FAN-Wav2Lip: A Lip Synchronization Model for Hindi To English Dubbing

FAN-Wav2Lip integrates the Wav2Lip model with a Facial Alignment Network (FAN) to improve lip synchronization in dubbed videos. The model generates highly synchronized lip movements for Hindi audio while enhancing video quality using Real-ESRGAN for super-resolution.

Given a Hindi audio and target English video, our model produces the output video with lip-synchronization for the Hindi language.

🏆 Key Contributions

Benchmark Dataset: Hindi-dubbed videos paired with high-quality annotations for lip synchronization evaluation.
FAN-Wav2Lip Model: Combines Wav2Lip's audio-visual alignment capabilities with FAN for precise lip landmark detection.
Video Quality Enhancement: Incorporates Real-ESRGAN to enhance visual quality for a seamless viewing experience.

📂 Dataset

A curated dataset (HRS) of 100 video clips with diverse linguistic inputs, Hindi subtitles (.srt format), and annotations. Download Dataset

🛠 Model Architecture

1. Lip Synchronization

Input: Hindi audio and English video.
Uses FAN for detailed lip landmark extraction and Wav2Lip for audio-to-lip alignment.

2. Video Quality Enhancement

Real-ESRGAN enhances resolution and reduces artifacts.
Ensures visually appealing and coherent outputs.
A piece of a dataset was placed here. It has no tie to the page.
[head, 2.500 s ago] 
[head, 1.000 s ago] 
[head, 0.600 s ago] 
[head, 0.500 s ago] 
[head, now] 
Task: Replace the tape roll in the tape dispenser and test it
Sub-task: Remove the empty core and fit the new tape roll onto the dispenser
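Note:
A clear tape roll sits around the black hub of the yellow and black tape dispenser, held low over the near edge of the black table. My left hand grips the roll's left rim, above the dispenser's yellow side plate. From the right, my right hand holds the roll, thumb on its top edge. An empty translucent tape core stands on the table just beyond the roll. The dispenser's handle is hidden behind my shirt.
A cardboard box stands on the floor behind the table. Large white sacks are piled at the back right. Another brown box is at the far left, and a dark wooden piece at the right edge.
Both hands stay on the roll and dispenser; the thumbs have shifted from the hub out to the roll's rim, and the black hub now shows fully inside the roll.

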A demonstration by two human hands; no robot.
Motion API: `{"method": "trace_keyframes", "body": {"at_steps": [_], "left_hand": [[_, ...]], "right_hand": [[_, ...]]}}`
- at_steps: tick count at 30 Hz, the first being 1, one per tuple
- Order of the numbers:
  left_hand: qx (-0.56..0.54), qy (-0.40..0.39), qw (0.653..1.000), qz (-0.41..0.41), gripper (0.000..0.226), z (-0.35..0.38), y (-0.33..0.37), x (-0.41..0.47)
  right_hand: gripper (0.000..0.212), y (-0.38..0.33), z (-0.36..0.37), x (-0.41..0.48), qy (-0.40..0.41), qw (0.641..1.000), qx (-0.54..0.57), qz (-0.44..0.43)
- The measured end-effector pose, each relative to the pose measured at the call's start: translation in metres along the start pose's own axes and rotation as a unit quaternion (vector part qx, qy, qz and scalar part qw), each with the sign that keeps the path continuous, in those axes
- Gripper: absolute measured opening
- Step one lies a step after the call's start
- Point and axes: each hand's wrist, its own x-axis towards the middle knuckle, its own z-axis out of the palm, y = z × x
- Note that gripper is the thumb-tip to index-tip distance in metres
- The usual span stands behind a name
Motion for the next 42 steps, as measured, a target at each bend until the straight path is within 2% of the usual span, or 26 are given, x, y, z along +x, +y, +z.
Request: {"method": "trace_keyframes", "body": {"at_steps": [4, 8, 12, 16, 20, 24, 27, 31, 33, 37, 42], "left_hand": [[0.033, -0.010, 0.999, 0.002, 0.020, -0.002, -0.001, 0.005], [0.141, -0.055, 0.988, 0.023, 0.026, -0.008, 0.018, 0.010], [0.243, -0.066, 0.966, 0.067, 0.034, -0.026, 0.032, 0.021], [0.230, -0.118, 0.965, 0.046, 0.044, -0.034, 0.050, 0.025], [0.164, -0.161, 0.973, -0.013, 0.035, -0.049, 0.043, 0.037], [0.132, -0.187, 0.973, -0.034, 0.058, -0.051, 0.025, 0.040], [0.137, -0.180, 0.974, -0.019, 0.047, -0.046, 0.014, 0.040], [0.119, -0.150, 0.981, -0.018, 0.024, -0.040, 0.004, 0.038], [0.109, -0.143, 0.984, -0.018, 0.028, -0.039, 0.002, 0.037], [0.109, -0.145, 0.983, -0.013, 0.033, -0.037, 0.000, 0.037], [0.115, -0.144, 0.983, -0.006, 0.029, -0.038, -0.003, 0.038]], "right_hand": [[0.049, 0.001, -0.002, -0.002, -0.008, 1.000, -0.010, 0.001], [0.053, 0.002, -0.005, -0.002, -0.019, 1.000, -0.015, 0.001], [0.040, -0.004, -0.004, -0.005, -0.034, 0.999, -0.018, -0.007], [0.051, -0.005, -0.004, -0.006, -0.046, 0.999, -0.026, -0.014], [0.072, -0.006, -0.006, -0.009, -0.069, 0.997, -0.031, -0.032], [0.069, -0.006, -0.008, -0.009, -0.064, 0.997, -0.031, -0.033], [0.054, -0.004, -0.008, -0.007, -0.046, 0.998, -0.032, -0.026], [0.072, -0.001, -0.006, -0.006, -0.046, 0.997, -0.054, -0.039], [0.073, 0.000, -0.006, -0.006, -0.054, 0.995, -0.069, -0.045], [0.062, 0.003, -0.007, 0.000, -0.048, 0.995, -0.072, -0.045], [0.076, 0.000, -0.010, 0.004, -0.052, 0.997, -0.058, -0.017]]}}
Block diagram of the intricate details of the proposed model. (a) The Lip landmarks are extracted from the video frame. (b) The Audio features are extracted from the input audio signal. (c) The synchronized lip movements with the audio throughout the video are generated from the concatenated input of audio and visual features. (d) The input low-resolution frames are processed through convolutional layers that capture spatial features to improve quality. (e) The residuals are calculated by taking the difference between low-resolution frames and desired high-resolution frames and missing fine details are enhanced. (f) Unnecessary artifacts are removed from the frames to ensure the output is close to the high-resolution target. (g) The final enhanced lip sync video in Hindi.

🚀 Performance

Quantitative Metrics

Model	RLMD	LSE	SSIM
Wav2Lip	0.404	0.417	0.674
Diff2Lip	0.529	0.447	0.598
FAN-Wav2Lip	0.233	0.389	0.694

Qualitative Evaluation

We conducted a qualitative evaluation where participants rated results produced by our model on a scale of 0-5 on:

Lip-Sync Naturalness: How well lip movements match audio.
Visual Coherence: The smoothness and clarity of the video.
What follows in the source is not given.